**Problem requirements**
Set the data below down again, exactly, with every picture left out.

**Available data**
———
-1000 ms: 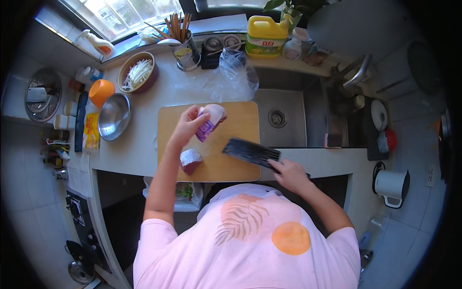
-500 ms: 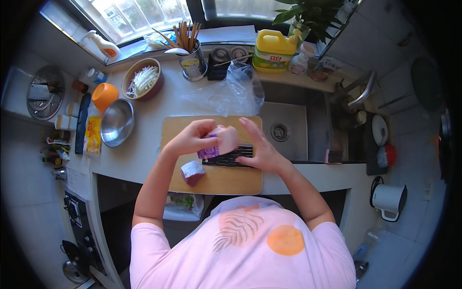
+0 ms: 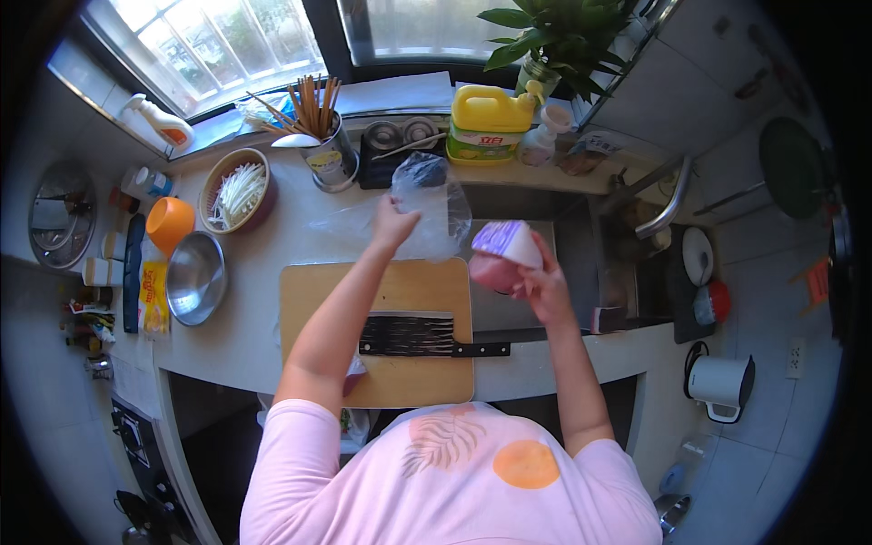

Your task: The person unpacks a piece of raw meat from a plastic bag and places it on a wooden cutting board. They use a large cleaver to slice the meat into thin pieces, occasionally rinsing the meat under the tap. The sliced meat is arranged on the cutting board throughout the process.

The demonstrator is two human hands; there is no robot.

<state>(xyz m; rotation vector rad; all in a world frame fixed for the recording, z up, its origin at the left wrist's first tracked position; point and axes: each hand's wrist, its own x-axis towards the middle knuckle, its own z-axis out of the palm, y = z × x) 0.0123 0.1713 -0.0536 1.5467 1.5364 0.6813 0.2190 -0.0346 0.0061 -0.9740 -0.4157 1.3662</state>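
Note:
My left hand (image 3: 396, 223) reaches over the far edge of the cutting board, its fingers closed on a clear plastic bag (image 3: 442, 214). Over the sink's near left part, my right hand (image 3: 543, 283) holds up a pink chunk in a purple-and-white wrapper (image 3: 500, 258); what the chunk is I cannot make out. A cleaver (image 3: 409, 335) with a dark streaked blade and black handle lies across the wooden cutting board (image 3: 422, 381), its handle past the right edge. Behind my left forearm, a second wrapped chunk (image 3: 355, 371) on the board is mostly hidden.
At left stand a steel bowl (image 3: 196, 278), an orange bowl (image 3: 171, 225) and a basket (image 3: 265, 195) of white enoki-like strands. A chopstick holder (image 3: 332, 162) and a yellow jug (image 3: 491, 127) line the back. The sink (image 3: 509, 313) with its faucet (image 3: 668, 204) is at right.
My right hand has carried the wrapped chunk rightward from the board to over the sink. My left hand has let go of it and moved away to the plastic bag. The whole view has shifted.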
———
**Expected answer**
-1000 ms: 
-500 ms: 
+0 ms: 

Your task: The person unpacks a piece of raw meat from a plastic bag and places it on a wooden cutting board. They use a large cleaver to slice the meat into thin pieces, occasionally rinsing the meat under the tap. The sliced meat is arranged on the cutting board throughout the process.

The demonstrator is two human hands; there is no robot.

<state>(xyz m; rotation vector rad; all in a world frame fixed for the recording, z up, its origin at the left wrist's first tracked position; point and axes: each hand's wrist, its own x-axis towards the middle knuckle, its own z-axis out of the palm, y = z × x) 0.0123 0.1713 -0.0536 1.5467 1.5364 0.6813 0.2190 -0.0346 0.0061 -0.9740 -0.4157 1.3662</state>
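Note:
My left hand (image 3: 396, 223) reaches over the far edge of the cutting board, its fingers closed on a clear plastic bag (image 3: 442, 214). Over the sink's near left part, my right hand (image 3: 543, 283) holds up a pink chunk in a purple-and-white wrapper (image 3: 500, 258); what the chunk is I cannot make out. A cleaver (image 3: 409, 335) with a dark streaked blade and black handle lies across the wooden cutting board (image 3: 422, 381), its handle past the right edge. Behind my left forearm, a second wrapped chunk (image 3: 355, 371) on the board is mostly hidden.
At left stand a steel bowl (image 3: 196, 278), an orange bowl (image 3: 171, 225) and a basket (image 3: 265, 195) of white enoki-like strands. A chopstick holder (image 3: 332, 162) and a yellow jug (image 3: 491, 127) line the back. The sink (image 3: 509, 313) with its faucet (image 3: 668, 204) is at right.
My right hand has carried the wrapped chunk rightward from the board to over the sink. My left hand has let go of it and moved away to the plastic bag. The whole view has shifted.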

For this exercise, the answer is now complete.